Тимоша категорически отказался от молока. Он лежал возле блюдца неподвижным колючим колобком, высунув кончик влажного, глянцевитого носика.
— Ничего не выйдет, Лиза, — робко улыбнулся Саша. — В энциклопедии написано: еж — ночное животное.
— А я выработаю у него рефлекс, — уверенно сказала она. — Вот посмотришь, приучу его есть днем, по звонку! У Сережки есть маленький колокольчик… Позвоню колокольчиком, и будь любезен — пей молочко!
Из-за кустов нераспустившейся сирени, стукнув отодвигаемой в заборе доской, вышел молодой человек с усиками в очень узеньких зеленых брюках и пестром пиджаке.
— А ну-ка, брысь с дороги, детский сад! — снисходительным тенорком сказал он и, шагнув через ежа, опрокинул каблуком блюдце с молоком. — Пардон, мадемуазель!
— Можете не извиняться! — сердито вскрикнула Лиза, поднимаясь. — Вы, Петушков, пожалуйста, не ходите через наш двор.
— Не груби взрослым, девочка! — процедил сквозь зубы молодой человек. Он вынул блокнот, вырвал листок и, поморщившись, вытер капельки молока со своего модного ботинка.

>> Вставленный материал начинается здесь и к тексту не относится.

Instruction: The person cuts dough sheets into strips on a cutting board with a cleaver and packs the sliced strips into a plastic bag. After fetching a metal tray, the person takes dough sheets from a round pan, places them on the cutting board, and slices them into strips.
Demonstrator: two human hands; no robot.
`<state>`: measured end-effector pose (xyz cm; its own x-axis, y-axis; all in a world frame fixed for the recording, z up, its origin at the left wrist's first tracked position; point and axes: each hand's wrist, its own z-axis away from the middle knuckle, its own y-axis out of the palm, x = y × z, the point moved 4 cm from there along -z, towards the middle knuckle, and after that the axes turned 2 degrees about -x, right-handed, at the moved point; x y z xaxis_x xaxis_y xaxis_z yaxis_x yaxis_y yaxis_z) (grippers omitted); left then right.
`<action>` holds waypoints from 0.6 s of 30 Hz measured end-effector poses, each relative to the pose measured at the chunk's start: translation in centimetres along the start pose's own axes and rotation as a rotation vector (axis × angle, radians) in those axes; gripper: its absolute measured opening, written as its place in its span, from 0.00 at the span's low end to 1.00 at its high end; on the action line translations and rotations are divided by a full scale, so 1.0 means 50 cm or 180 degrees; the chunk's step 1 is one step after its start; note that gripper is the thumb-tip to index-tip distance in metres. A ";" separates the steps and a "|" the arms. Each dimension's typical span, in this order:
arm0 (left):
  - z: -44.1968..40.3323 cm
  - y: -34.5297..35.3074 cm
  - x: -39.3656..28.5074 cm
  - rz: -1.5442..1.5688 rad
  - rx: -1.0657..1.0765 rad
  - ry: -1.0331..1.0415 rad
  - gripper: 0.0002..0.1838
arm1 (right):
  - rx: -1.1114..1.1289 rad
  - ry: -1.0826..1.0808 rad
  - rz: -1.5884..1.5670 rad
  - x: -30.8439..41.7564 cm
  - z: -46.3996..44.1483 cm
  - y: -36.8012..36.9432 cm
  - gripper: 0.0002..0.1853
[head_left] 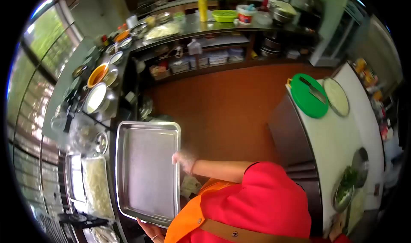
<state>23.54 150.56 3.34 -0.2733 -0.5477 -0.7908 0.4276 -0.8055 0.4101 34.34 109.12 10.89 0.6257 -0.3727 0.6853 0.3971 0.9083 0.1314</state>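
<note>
A large rectangular metal tray, bare inside, lies along the left counter. My right hand, in a thin clear glove, has its fingers closed over the tray's right rim. At the tray's near rim, low in the view, my left hand grips from outside with its thumb by the edge; its other fingers are partly hidden. Left of the tray, a smaller tray holds pale food under clear film. A clear plastic bag and a small metal bowl are beyond it.
An orange bowl and a white-filled bowl stand farther along the counter. On the right counter are a green board with a cleaver, and greens. Another person's hand shows bottom right.
</note>
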 end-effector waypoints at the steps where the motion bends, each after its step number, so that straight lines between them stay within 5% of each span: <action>1: -0.044 0.004 0.027 0.0377 -0.0118 -0.0389 0.34 | 0.0151 -0.0256 -0.0104 0.039 0.050 -0.050 0.07; 3: -0.045 0.274 0.053 0.0040 0.0314 -0.0609 0.33 | 0.0026 -0.0639 -0.0232 0.072 0.040 -0.242 0.07; 7: -0.122 0.517 0.137 0.0031 0.1284 -0.0922 0.26 | -0.0312 -0.0599 -0.1254 0.086 0.128 -0.504 0.15; 9: -0.112 0.671 0.198 -0.0249 0.1534 -0.1006 0.24 | -0.0540 -0.1641 -0.1341 0.044 0.112 -0.649 0.22; 13: 0.014 0.974 0.373 -0.0582 0.2103 -0.1513 0.22 | -0.1917 -0.3835 0.0378 -0.003 0.242 -0.864 0.35; 16: 0.178 1.150 0.538 -0.0961 0.2381 -0.1871 0.17 | -0.2232 -0.3596 0.0234 -0.125 0.326 -0.907 0.25; 18: 0.270 1.233 0.658 -0.1200 0.2775 -0.1701 0.14 | -0.2420 -0.2981 -0.0911 -0.203 0.336 -0.927 0.19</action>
<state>29.26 79.82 8.74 -0.6881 -0.0897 -0.7200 -0.4627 -0.7101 0.5307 -1.69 74.00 9.87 -0.1442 0.0237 0.9893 0.9246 0.3594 0.1262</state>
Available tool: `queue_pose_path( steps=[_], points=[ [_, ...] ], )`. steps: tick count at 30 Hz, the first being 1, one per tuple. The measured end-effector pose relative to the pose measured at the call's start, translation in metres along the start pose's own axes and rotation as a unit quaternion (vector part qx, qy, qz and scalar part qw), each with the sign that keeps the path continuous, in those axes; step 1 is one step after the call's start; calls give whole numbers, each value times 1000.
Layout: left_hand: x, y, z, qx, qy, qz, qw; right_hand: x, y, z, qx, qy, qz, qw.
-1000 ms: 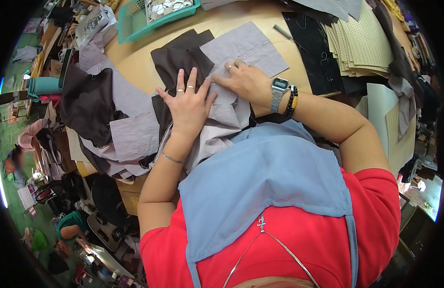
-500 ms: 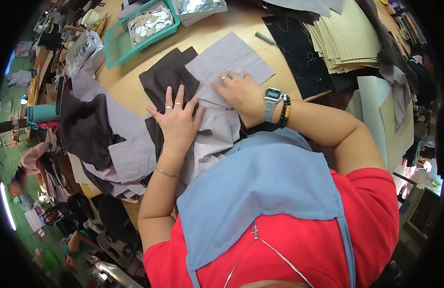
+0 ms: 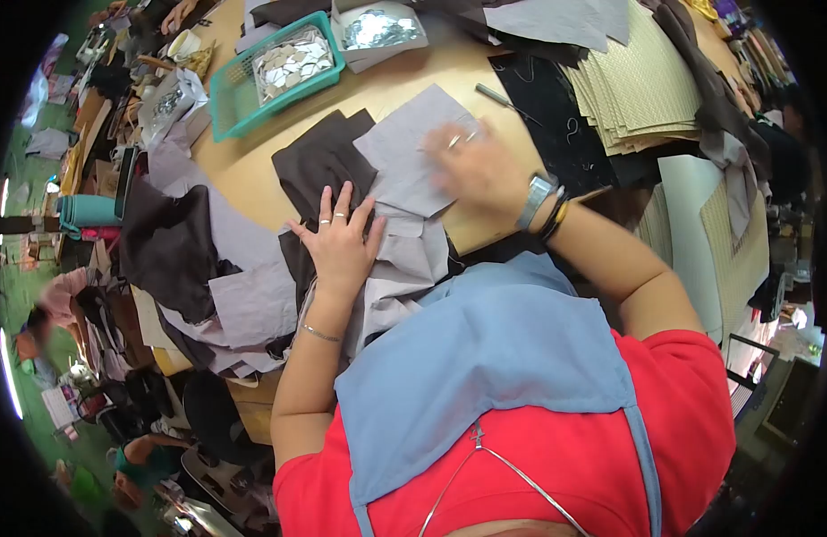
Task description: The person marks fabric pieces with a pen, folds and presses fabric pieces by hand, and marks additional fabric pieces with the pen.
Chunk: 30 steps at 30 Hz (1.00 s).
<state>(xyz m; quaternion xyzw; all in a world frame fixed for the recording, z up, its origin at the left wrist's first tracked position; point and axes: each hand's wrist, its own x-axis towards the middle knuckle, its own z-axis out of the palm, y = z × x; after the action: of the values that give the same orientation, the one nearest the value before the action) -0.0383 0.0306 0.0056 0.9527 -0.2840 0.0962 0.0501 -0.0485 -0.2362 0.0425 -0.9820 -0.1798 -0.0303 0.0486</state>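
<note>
My left hand [image 3: 342, 251] lies flat with spread fingers, pressing on dark brown cloth [image 3: 317, 159] and the crumpled light grey cloth [image 3: 402, 259] beside it. At the right edge of a flat light grey fabric piece [image 3: 400, 152] is my right hand [image 3: 485, 170]. Motion smears its fingers, so I cannot see whether they pinch the fabric. The grey piece overlaps the brown cloth and runs down toward the crumpled part near my blue apron [image 3: 485, 340].
Beyond the cloth stand a teal basket [image 3: 239, 112] of small pale pieces and a box [image 3: 377, 40] of shiny parts. A pen-like tool [image 3: 503, 98] lies by black material [image 3: 556, 116]. Patterned sheets [image 3: 641, 85] are stacked at right, more cloth [image 3: 167, 251] at left.
My right hand has moved right from the middle of the grey fabric to its right edge. My left hand stays on the cloth. The whole view has shifted slightly.
</note>
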Motion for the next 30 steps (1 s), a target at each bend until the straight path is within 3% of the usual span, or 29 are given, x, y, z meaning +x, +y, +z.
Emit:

— А в самом деле, — сказал Саша, — почему бы вам не ходить через собственную калитку?
Петушков молча пошевелил усиками, неторопливо свернул листок в комочек и щелчком отбросил его за ворота. На его бледном лице отчетливо было написано презрение.
— Детский сад! — повторил он и скрылся за калиткой.
— Терпеть не могу этого пижона! — мрачно сказала Лиза. — Его скоро из Ростова как тунеядца выселят!.. Слушай, Сашок, а где же Тимоша?
— Укатился под веранду…
— Ну, теперь без Сережки его не достать оттуда. — Она посмотрела на ручные часы. — Кстати, почему это он так долго из школы не возвращается?